United Airlines has become the first major U.S. carrier to require all passengers to complete a health self-assessment at check-in, offering a further glimpse of how post-COVID-19 air travel may look.
The Chicago-based carrier’s “Ready-to-Fly” checklist, which it inaugurated June 9, asks passengers to confirm they have not experienced COVID-19-related symptoms in the 14 days prior to flying. Customers must either review the checklist and click “Accept” during the digital check-in process, or do so in person when checking-in with an agent prior to receiving their boarding passes.
The checklist also asks customers to verify they have not been diagnosed with COVID-19 in the 21 days prior to flying, have not been denied boarding by another airline owing to medical screening for a communicable disease in the last 14 days and have not had close contact with someone who tested positive for the illness in the last 14 days.

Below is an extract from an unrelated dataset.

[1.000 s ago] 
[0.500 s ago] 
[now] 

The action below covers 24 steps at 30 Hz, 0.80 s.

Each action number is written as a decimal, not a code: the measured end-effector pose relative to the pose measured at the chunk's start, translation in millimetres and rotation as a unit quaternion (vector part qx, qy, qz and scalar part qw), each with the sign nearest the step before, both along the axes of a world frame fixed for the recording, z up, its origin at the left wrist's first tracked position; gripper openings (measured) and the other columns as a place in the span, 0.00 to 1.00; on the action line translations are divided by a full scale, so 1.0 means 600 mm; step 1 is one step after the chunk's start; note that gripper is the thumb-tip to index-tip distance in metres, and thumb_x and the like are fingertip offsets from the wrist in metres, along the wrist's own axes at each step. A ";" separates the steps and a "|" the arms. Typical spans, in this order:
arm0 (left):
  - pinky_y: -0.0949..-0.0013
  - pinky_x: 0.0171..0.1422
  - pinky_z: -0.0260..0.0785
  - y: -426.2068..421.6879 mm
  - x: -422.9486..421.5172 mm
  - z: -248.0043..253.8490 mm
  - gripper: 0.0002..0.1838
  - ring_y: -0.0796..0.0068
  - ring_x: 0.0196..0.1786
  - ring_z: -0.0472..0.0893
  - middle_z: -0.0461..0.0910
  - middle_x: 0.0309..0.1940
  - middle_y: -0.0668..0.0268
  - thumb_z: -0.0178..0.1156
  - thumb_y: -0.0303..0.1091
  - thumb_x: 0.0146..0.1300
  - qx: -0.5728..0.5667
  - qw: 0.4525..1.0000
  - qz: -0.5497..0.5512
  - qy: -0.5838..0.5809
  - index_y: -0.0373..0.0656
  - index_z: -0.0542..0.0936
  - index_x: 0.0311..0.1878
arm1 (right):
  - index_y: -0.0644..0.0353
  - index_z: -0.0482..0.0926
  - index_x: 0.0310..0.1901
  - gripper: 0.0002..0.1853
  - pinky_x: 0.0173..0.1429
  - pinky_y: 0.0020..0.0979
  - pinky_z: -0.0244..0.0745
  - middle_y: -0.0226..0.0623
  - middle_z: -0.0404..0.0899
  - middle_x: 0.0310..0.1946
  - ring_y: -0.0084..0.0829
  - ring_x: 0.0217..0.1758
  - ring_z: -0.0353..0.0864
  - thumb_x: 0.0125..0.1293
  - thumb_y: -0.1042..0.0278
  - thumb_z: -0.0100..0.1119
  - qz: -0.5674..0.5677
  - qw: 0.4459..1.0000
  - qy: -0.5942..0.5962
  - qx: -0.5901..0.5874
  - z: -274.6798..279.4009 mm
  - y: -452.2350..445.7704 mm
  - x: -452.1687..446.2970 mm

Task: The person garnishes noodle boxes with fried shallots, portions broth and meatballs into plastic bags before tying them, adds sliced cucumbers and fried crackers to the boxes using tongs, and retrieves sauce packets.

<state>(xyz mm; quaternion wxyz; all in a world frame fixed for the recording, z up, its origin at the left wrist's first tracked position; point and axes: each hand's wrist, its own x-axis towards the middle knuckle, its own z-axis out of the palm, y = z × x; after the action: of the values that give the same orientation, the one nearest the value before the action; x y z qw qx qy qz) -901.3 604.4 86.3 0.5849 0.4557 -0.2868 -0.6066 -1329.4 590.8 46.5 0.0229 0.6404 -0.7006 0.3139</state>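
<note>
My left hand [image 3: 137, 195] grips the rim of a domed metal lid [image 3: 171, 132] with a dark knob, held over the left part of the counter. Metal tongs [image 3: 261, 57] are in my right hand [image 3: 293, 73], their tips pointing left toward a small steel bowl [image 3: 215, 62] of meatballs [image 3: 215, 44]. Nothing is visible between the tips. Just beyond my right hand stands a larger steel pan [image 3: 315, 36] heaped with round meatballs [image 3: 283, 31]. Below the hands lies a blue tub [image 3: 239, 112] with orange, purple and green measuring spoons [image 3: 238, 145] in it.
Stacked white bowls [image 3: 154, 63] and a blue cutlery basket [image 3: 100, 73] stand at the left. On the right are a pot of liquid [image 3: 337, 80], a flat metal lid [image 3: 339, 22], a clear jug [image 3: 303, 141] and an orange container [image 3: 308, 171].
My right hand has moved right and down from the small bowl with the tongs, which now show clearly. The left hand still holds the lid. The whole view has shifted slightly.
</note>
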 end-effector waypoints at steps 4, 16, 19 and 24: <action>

Additionally, customers must verify they have not exhibited any of the following symptoms in the last two weeks, excluding those resulting from a pre-existing condition: temperature of 100.4F or higher, cough, shortness of breath or breathing difficulty, chills, muscle pain, sore throat or recent loss of taste or smell.
“Passengers exhibiting these COVID-19 symptoms should not be flying, unless certain symptoms . . . are part of a pre-existing condition,” a United spokesperson explained through email.
Alaska Airlines also will require customers to complete a wellness agreement during check-in, effective June 30. The form will ask passengers whether they have exhibited COVID-19 symptoms in the past 72 hours or come into contact with someone who has.
Frontier Airlines also has been asking passengers to complete a health self-assessment form during check-in. The form asks whether anyone in a passenger’s household has exhibited COVID-19 symptoms in the last 14 days. The Denver-based ULCC is the only U.S. carrier currently taking customers’ temperatures prior to boarding.